Proteins: Eating protein post exercise is vital for recovery. While proper pre workout nutrition can help to offset some muscle breakdown, exercise still places the body in a catabolic state . For example, the simple movement of walking to your car causes a small number of muscle fibers to tear. Now increase your activity level to a moderate workout and you tear thousands and thousands of muscle fibers! The only macronutrient that will repair those muscle fibers is protein. Whey protein or yellow pea/rice protein is just as easily digested after exercise as it was before, and it is the preferred source as compared to quality whole food protein sources as they may take longer to digest. More specifically BCAA (Branched Chain Amino Acids- Leucine, Isoleucine and Valine) can help to jump start protein synthesis the quickest. BCAA’s are found in whey protein but they are also often used in supplement form in addition to those found in whey protein.

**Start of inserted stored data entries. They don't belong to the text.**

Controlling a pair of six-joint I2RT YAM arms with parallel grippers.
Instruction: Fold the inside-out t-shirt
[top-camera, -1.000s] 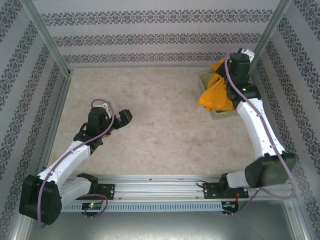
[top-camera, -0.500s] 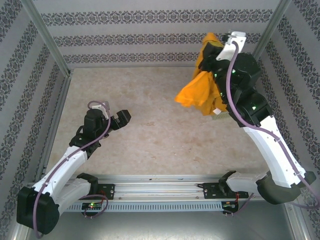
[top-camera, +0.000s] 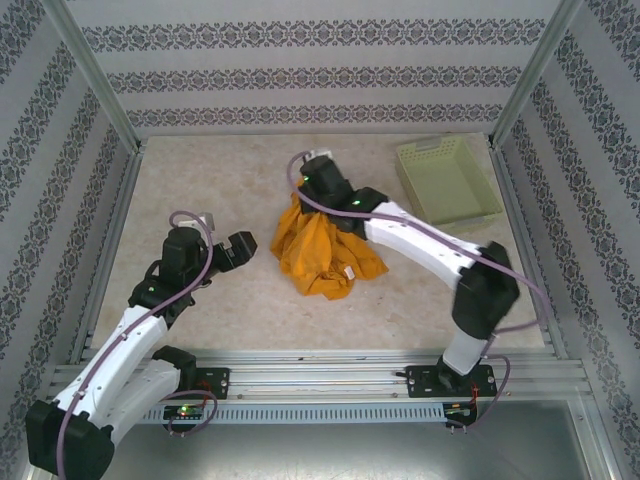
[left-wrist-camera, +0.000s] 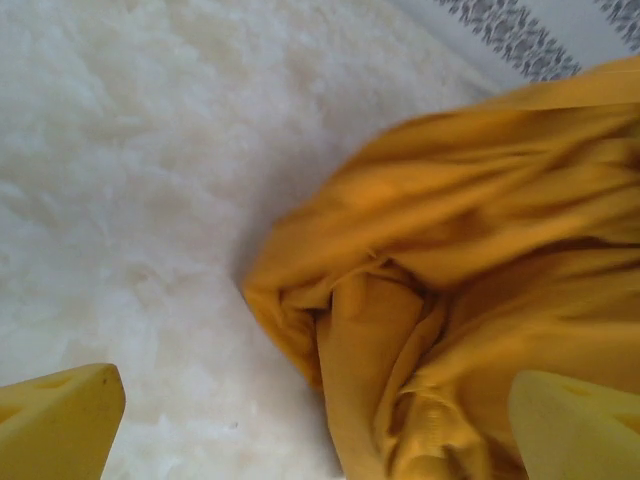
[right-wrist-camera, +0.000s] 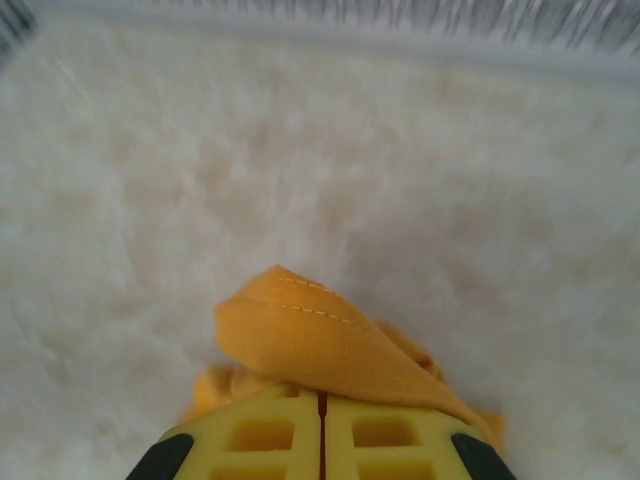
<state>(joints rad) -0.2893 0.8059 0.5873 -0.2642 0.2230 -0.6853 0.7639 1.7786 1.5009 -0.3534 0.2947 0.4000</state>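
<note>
Top external view: an orange-yellow t-shirt (top-camera: 322, 252) sits bunched in a loose heap near the middle of the table, a little right of centre. Its top is gathered to a peak and its lower folds spread on the surface. A small white tag (top-camera: 347, 272) shows near the heap's lower right edge. No print can be made out on the cloth.

The right gripper (top-camera: 308, 198) is at the peak of the heap. In the right wrist view its two yellow fingers (right-wrist-camera: 260, 435) are pressed together, with a fold of the shirt and its stitched hem (right-wrist-camera: 300, 300) pinched between them. The right arm reaches in from its base at the near right edge.

The left gripper (top-camera: 245, 243) hovers just left of the shirt and is not touching it. In the left wrist view its yellow fingertips (left-wrist-camera: 60, 415) stand wide apart at the bottom corners, with the crumpled shirt lying ahead between them and to the right.

The table (top-camera: 200, 170) has a pale cream, mottled, stone-like surface. A light green plastic basket (top-camera: 447, 180) stands at the far right corner, well apart from the shirt. A metal rail (top-camera: 320, 365) runs along the near edge and carries both arm bases. White walls (top-camera: 300, 70) with bands of dark floral pattern enclose three sides, and slanted metal posts (top-camera: 95, 75) stand at the far corners.
</note>
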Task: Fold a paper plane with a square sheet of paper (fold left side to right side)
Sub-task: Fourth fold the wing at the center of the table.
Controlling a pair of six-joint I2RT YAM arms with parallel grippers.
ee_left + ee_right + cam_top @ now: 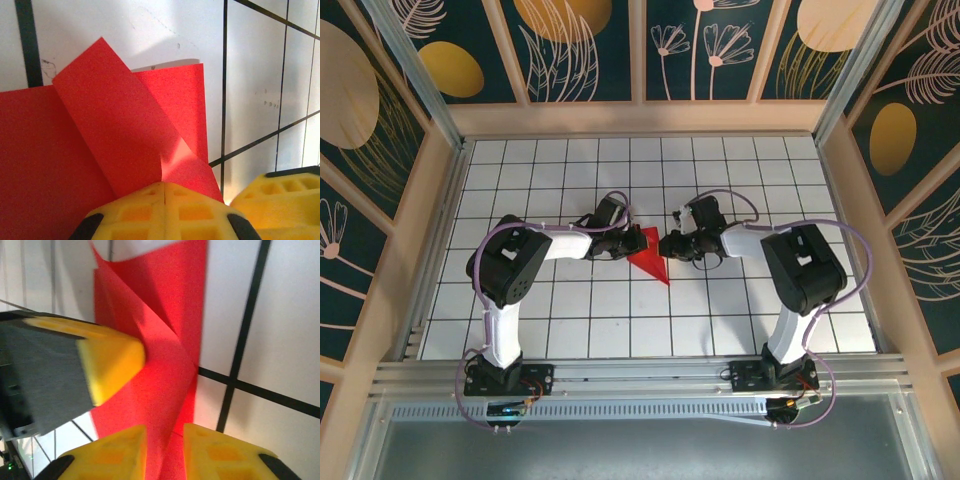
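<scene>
The square sheet of paper (655,266) is bright red and partly folded, lying mid-table as a triangle with its point toward the near edge. My left gripper (638,243) reaches it from the left. In the left wrist view its yellow jaws (164,187) are shut on a raised, creased flap of the sheet (125,125). From the right, my right gripper (666,247) meets the same spot. Its jaws (165,442) stand slightly apart with a standing fold of the paper (165,340) between them. One left fingertip (110,360) presses against the paper's side.
The white gridded table (570,320) is boxed in by wooden walls (440,200) at the left, right and back. An aluminium rail (640,375) carrying both arm bases runs along the near edge. Both arms' cables loop above their elbows.
</scene>
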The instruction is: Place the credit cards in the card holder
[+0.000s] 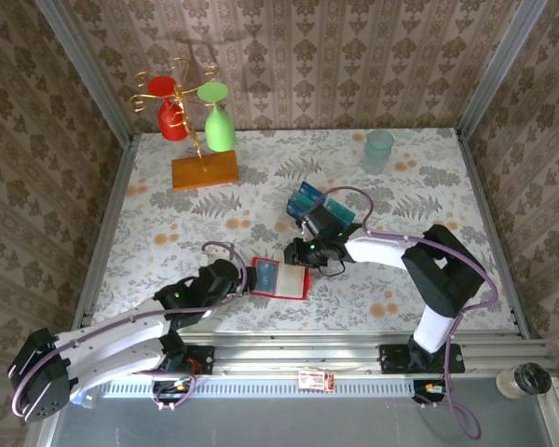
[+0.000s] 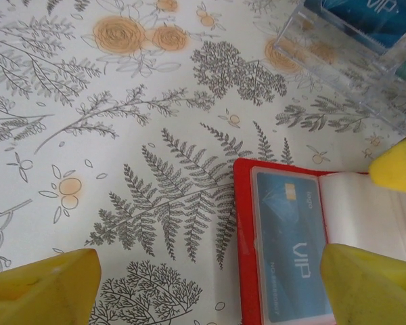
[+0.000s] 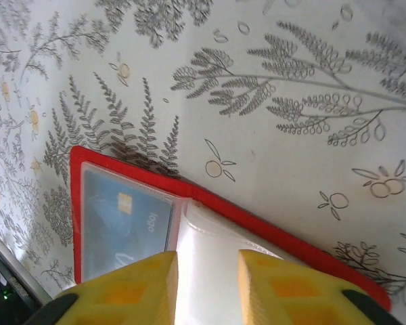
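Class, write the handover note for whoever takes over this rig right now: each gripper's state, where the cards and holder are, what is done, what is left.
Left gripper: open wide around the card holder's filled half.
Right gripper: fingers close together over the holder's clear pocket; grip unclear.
Done: holder lies open; one blue card sits in its pocket.
Left: remaining cards, blue and teal, stand in the clear rack; move them into the holder.
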Available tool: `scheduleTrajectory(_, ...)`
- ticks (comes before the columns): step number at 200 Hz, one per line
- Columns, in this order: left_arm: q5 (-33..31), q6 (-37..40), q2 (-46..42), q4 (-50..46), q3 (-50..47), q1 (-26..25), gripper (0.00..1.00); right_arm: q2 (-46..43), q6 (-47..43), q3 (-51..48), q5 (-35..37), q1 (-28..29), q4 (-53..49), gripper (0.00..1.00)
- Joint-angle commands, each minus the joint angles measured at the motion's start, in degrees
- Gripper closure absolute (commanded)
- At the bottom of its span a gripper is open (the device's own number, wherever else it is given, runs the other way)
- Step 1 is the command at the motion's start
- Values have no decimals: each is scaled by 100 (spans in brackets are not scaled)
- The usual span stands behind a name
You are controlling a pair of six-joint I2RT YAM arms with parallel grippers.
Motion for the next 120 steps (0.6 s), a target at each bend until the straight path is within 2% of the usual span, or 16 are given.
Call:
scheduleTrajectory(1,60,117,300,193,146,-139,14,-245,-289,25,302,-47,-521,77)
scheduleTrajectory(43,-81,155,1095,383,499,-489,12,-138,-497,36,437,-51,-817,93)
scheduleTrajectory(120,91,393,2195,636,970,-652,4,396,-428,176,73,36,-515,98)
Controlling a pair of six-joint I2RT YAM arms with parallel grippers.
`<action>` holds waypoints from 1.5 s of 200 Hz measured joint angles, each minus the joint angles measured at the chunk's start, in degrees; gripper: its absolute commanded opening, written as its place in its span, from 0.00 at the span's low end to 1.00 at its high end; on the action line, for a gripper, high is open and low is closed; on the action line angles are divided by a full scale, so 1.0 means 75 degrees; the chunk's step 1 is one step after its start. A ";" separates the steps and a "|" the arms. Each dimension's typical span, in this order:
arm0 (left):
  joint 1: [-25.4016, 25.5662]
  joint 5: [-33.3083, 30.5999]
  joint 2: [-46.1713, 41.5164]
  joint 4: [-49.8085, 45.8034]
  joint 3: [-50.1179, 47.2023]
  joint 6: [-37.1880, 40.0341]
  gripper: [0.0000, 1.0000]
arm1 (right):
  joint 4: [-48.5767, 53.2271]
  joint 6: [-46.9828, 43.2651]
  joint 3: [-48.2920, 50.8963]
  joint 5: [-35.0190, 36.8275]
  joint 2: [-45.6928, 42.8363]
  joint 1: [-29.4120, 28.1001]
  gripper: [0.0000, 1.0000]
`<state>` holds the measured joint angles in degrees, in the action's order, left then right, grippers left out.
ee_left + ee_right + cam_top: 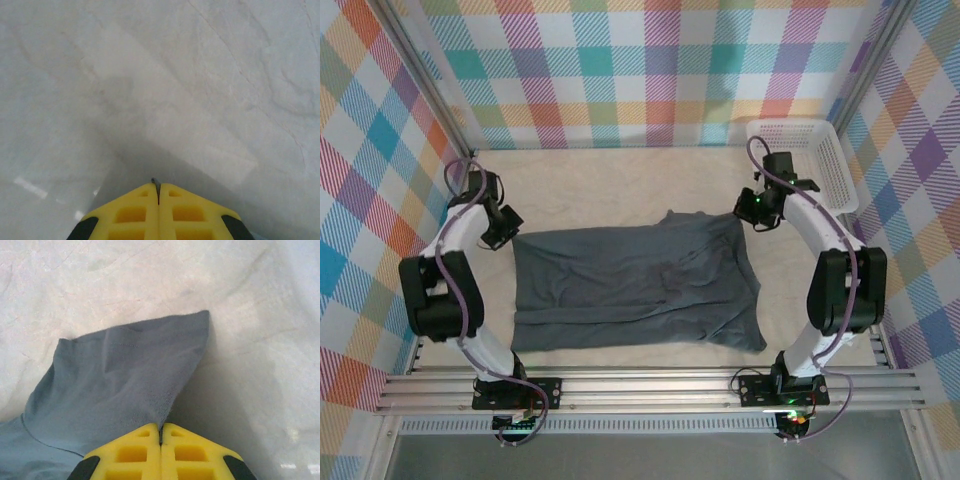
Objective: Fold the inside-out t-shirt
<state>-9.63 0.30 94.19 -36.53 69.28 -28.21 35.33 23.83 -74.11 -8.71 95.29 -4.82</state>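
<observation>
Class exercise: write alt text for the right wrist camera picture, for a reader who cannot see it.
The right gripper has its yellow jaws shut on a corner of a grey t-shirt over a pale table. The cloth fans out up and left from the jaws and casts a shadow to its right.

The inside-out t-shirt (635,290) is a plain dark slate-grey garment of thin, soft fabric with no print. It lies spread nearly flat as a rough rectangle across the middle of the table (620,180), its long side running left to right. Shallow creases cross its surface, a small bump of cloth breaks the far edge, the far right corner stands raised in a narrow peak, and the near right corner flares outward.
</observation>
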 measured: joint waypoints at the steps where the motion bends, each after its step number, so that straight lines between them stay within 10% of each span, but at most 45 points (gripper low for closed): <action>1: 0.0000 0.0003 -0.0064 0.0003 -0.0047 -0.0017 0.00 | -0.0009 0.0009 0.0026 0.0000 -0.0020 0.0003 0.00; 223: -0.0012 -0.0886 -0.2993 -0.0898 -0.3363 -0.1102 0.00 | 0.0618 0.0915 0.4304 -0.0163 -0.3267 0.0055 0.06; 260: -0.0009 -0.1052 -0.3252 -0.0892 -0.3678 -0.1373 0.35 | 0.0737 0.0973 0.4351 0.0052 -0.3104 0.0058 0.32; 300: 0.0047 -0.1078 -0.3742 -0.0918 -0.3445 -0.1288 0.38 | 0.1364 0.0938 0.3246 0.0420 -0.3016 0.0093 0.44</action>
<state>-9.28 -7.79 66.13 -43.42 43.44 -37.87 45.56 30.87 -49.76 -5.56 72.66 -4.12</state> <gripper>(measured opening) 0.379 0.429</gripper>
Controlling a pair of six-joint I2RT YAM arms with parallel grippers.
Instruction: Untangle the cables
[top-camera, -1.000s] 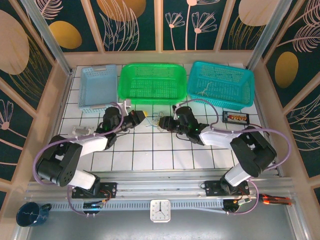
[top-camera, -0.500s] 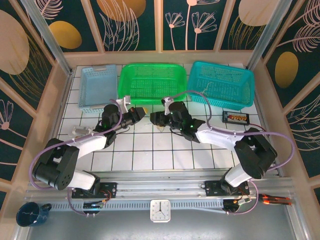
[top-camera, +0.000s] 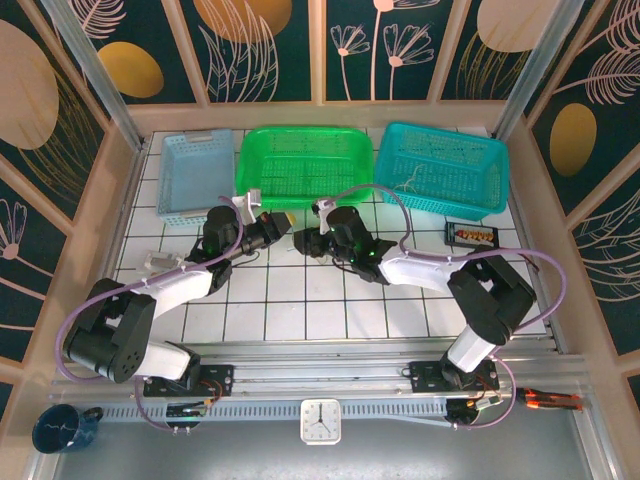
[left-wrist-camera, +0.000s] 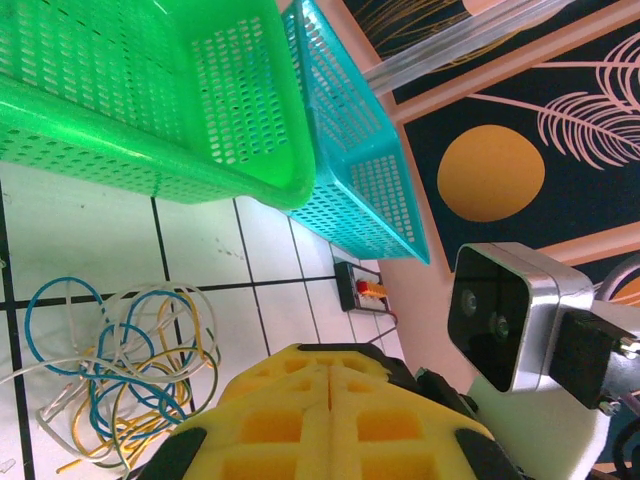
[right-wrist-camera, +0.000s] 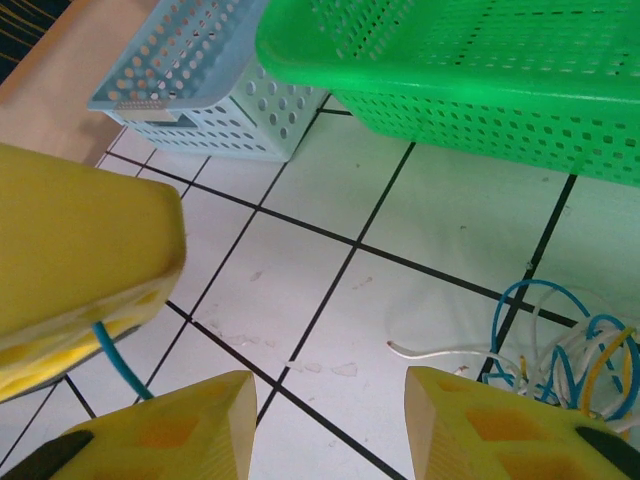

Timing: Have you ever finished a workout and been unusually sore or slow to recover? Oftentimes this can be associated with not “refueling” properly after exercise. Our bodies require nutrients to function and those nutrients are at an increased demand post exercise in order to help us recover. Recommendations are that we refuel within 60 minutes after exercise in order to maximize nutrient uptake and begin recovery. Following the 60 minute rule and a proper balance of carbs to proteins one can enhance recovery, minimize soreness and maximize metabolism.
Carbohydrate: Protein Ratio: Post workout nutrition recommendations have changed over the last decade. Older recommendations followed a 4:1 ratio of carbohydrates: proteins but research suggests that those who exercise at a mild-moderate intensity for an average of 45-75 minutes are not depleting their glycogen stores enough to warrant high carbohydrate intake. Note: recommendations are different for endurance events and for those who exercise at a higher intensity and duration. My recommendation is for individuals to follow a 2-3:1 ratio of carbs: proteins post workout in order to again enhance their recovery, minimize soreness and maximize metabolism.
Examples of Post Workout Snacks:
- Whey or Yellow Pea and Rice Protein Shakes with Fruit and Milk or Milk Alternative (i.e. Almond Milk)
- Yogurt Parfait
- Unsweetened Dried Fruit and Nuts with a glass of almond or coconut milk
- Greek Yogurt and Berries
- Egg Salad
- Vegetable Omelet with side of berries
Nutrition is integral to exercise performance and the ability to obtain goals. “Fueling” and “refueling” with high quality foods that provide the proper ratio of carbohydrates to proteins and the correct timing is key. Oh and dont forget to hydrate! This is the one time you want water in your “gas tank”.
The information provided in this post is for education only and is not intended for the treatment or prevention of disease, nor should it be used as a replacement for seeking medical treatment.